Activity
Word for word, the listing below should be printed again.
————
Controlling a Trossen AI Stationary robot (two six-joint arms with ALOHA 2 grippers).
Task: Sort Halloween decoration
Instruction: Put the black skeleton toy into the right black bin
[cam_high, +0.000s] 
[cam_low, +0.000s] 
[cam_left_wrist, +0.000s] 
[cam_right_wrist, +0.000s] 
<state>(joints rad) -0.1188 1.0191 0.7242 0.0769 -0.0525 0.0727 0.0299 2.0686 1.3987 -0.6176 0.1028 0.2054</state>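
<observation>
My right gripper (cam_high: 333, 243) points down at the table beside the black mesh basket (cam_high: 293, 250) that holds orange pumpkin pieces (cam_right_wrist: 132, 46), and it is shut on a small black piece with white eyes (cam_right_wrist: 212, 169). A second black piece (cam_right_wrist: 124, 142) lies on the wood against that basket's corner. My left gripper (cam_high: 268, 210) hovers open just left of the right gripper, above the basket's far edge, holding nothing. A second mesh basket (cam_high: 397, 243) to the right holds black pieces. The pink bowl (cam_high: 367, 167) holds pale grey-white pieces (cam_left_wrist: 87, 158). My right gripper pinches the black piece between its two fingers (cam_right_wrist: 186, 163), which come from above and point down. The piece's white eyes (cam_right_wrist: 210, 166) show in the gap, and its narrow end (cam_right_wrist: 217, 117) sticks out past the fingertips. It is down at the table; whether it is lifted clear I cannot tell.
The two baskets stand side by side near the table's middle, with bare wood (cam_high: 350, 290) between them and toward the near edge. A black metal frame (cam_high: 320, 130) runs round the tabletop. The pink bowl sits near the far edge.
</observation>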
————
Your response
Controlling a Trossen AI Stationary robot (two six-joint arms with ALOHA 2 grippers).
Task: Sort Halloween decoration
Instruction: Put the black skeleton toy into the right black bin
[cam_high, +0.000s] 
[cam_low, +0.000s] 
[cam_left_wrist, +0.000s] 
[cam_right_wrist, +0.000s] 
<state>(joints rad) -0.1188 1.0191 0.7242 0.0769 -0.0525 0.0727 0.0299 2.0686 1.3987 -0.6176 0.1028 0.2054</state>
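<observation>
My right gripper (cam_high: 333, 243) points down at the table beside the black mesh basket (cam_high: 293, 250) that holds orange pumpkin pieces (cam_right_wrist: 132, 46), and it is shut on a small black piece with white eyes (cam_right_wrist: 212, 169). A second black piece (cam_right_wrist: 124, 142) lies on the wood against that basket's corner. My left gripper (cam_high: 268, 210) hovers open just left of the right gripper, above the basket's far edge, holding nothing. A second mesh basket (cam_high: 397, 243) to the right holds black pieces. The pink bowl (cam_high: 367, 167) holds pale grey-white pieces (cam_left_wrist: 87, 158). My right gripper pinches the black piece between its two fingers (cam_right_wrist: 186, 163), which come from above and point down. The piece's white eyes (cam_right_wrist: 210, 166) show in the gap, and its narrow end (cam_right_wrist: 217, 117) sticks out past the fingertips. It is down at the table; whether it is lifted clear I cannot tell.
The two baskets stand side by side near the table's middle, with bare wood (cam_high: 350, 290) between them and toward the near edge. A black metal frame (cam_high: 320, 130) runs round the tabletop. The pink bowl sits near the far edge.
</observation>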

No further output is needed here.